Lagi-lagi Gian melakukan kesalahan yang sama, menerobos lampu merah seakan tak pernah lepas dari pria bermata coklat itu. Di umur 25 tahun, ia masih berada di bawah pengawasan Abima Raka Wijaya, sang Papa.
"Eh Mas, nggak niat tanggung jawab? Kasian Mbanya gak bisa berdiri tuh."
Gian menatap tak suka pada pria berjaket hijau senada dengan helm dan juga kaus tangannya, tak lupa sepatu juga turut hijau.
"Iya bener, masa iya gak tanggung jawab." Seorang wanita ajaib yang tiba-tiba datang membuat suasana semakin panas, ingin rasanya Gian memukul wajah bak jablay itu.
"Ganteng doang, tanggung jawab kagak," sorak seseorang di sana yang mendapat sahutan meriah dari beberapa orang di sekelilingnya.

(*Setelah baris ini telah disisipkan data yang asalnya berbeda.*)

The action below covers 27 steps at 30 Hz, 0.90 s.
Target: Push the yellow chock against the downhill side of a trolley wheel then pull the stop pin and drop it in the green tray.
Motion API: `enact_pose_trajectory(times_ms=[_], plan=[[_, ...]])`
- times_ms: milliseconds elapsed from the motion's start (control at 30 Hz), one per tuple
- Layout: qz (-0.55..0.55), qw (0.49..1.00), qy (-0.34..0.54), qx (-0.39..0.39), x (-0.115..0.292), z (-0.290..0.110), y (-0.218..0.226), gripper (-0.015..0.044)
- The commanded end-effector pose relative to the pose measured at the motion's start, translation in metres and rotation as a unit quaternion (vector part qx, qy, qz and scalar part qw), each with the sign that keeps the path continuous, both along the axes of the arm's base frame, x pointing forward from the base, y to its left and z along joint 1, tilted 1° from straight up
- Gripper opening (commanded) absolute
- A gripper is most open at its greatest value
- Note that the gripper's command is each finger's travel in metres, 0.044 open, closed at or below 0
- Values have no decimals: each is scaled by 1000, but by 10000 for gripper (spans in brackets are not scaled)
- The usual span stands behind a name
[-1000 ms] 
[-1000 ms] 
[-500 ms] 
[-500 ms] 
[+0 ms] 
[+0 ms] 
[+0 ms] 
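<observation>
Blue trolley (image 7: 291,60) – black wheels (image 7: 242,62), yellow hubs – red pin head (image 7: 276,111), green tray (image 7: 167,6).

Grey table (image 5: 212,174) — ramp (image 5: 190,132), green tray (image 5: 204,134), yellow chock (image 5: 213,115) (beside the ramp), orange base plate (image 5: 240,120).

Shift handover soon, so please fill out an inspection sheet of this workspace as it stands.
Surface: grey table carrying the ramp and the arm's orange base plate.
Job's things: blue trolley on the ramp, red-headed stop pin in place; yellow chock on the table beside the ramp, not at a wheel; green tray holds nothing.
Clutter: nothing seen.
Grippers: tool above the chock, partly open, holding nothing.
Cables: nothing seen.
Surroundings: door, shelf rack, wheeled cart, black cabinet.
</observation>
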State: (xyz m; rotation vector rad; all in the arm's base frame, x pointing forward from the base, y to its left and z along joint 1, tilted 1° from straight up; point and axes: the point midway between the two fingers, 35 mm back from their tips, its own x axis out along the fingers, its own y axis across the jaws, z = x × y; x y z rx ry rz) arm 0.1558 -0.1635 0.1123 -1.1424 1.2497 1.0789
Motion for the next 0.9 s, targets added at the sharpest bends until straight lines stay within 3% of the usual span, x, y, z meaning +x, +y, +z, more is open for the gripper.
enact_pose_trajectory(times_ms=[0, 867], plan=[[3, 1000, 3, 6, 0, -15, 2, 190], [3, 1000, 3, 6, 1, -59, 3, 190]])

"Hey kau!! Berhenti bicara atau aku hancurkan keluargamu." Gian membuka kacamatanya, dan benar saja tatapan mematikan itu membuat pria yang berani menentangnya ciut seketika.
Menyesal ia berani ikut campur urusan salah satu pewaris keluarga Wijaya. Sikap Gian yang kerap menggunakan kekuasaan berhasil membuat siapa saja takluk di hadapannya. Pria itu tak segan menghancurkan seseorang yang berani mengusiknya hingga benar-benar tak bersisa.
"Siapa dia?" Gadis yang kini belum beranjak tak jauh darinya hanya mengerutkan dahi.
Perih di kakinya cukup menyiksa, sore ini hujan rintik. Tak ia duga perjalanan pulang dari perpustakaan menjadi penuh drama, berulang kali ia berusaha bangkit, namun cidera di kakinya benar-benar menyakitkan.
"Aaawww!!" rintihnya seraya menggigit bibir bawahnya, sungguh ia bukanlah perempuan yang mampu bersandiwara terutama di depan pria.
"Ck, kau mau memerasku? Berapa yang kau butuhkan?!" tanya Gian mengeluarkan benda pipih dari saku celananya.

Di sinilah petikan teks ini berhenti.